Meni Wanunu, developer of sensitive biological sensors, receives Northeastern University NAI Innovator of the Year Award

Meni Wanunu works with small things — very small things, like individual molecules. But how can researchers observe the inner workings of something so miniscule? 

For advancements in sensors that stretch and scan molecules on their own level, Wanunu has received the Innovator of the Year Award from the Northeastern University chapter of the National Academy of Inventors (NAI).

Professor of both physics and chemistry and chemical biology at Northeastern University, as well as the principal investigator of the Nanoscale Biophysics Laboratory, Wanunu develops sensors called nanopores, whose primary attributes are tiny holes on the molecular scale.

Wanunu began making nanopores in his postdoctoral work by shooting electron beams through a thin membrane, “and it would just puncture very small holes the size of a few atoms across,” he says.

The nanopores’ sizes are so small that only one molecule at a time can pass through them — forcing them through also stretches them, allowing researchers to observe their component parts. 

Kind of like placing the molecules “on a conveyor belt,” Wanunu says, “then scanning them like a barcode.”

Wanunu says that he used the electron beam membranes for years, “and we still use them, but less frequently now, because it’s a little bit difficult to control those shapes, to be so precise.”

The precision Wanunu and his team needed came from biology, which creates “very reproducible structures that you can crystallize. You get very beautiful structures of proteins.” 

A colorful collection of spiral shapes weave together to form a "nanopore."
Computer rendering of the proteins that “self-assemble” to form the nanopore sensors developed by Wanunu and his lab. Courtesy photo.

These days, Wanunu’s nanopore sensors “are actually proteins [placed] in lipids in membranes, and they self-assemble into these ring structures that are beautiful.”

Nanopore technology has ramifications for everything from personalized medicine to defense tech, Wanunu says. He envisions a world where two patients with the flu could walk into a doctor’s office and receive individualized care for the different strains each might carry.

These “applications are sensitive, [providing a] quick response,” he says, “in a portable format, something that one can actually translate to the field.”
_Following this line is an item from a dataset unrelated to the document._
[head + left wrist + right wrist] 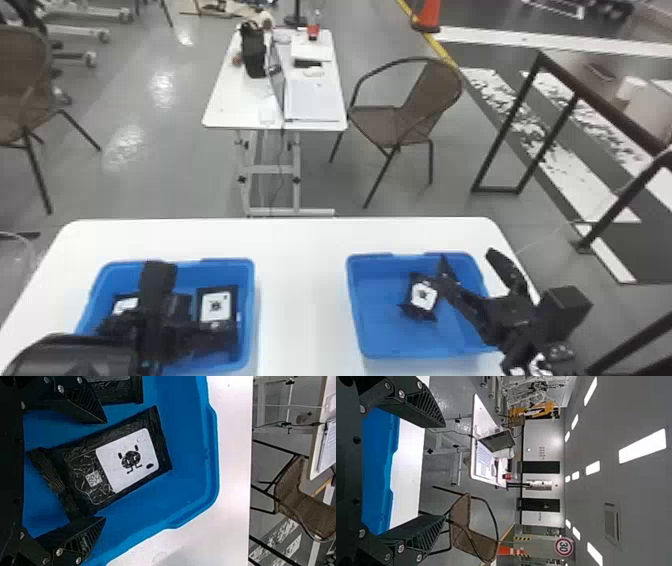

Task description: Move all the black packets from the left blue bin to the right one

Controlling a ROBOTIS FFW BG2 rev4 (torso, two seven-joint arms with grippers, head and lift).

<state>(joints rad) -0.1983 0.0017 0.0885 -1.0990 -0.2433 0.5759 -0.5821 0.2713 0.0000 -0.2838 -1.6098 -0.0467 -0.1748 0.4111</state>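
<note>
Packet (pixel 102 464) looks light, soft and slippery, so I'd pinch its long sides mid-body with my left gripper (pixel 105 470), jaws wide.

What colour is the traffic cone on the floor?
The cone is orange; the head view shows it best.

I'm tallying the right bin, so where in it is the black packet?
In the head view, the black packet lies near the middle of the right blue bin, label up, with the right pincer showing just to its right.
</note>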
“That’s where this technology will be in the future.”

Professor Meni Wanunu stands before a blurred background.
Professor of physics and chemistry and chemical biology Meni Wanunu poses for a portrait. Northeastern University photo.

In receiving his Innovator of the Year Award, Wanunu says that this was “the first year [Northeastern NAI is] awarding this kind of award” at its annual meeting. 

A student innovator award was also handed out, this one to Daniel Braconnier, a recent Ph.D. graduate from the Northeastern College of Engineering.

Wanunu praised the Northeastern chapter of NAI for hosting an inspiring event before the awards ceremony, with “interesting seminars by innovators” who “were invited to give talks about their perspectives on innovation.”

He also credits Northeastern’s Center for Research Innovation (CRI) for helping get the event off the ground and providing assistance to Northeastern researchers and scientists. 

“We’ve had numerous patents,” Wanunu says, and the Center for Research Innovation was “instrumental in licensing [a particular kind of nanopore] patent to a company” called Oxford Nanopore Technologies. “They’re still funding some of our research,” he says.

Without the CRI, “I wouldn’t be able to handle all the legal stuff,” he says with a laugh. “I just want to do my science.”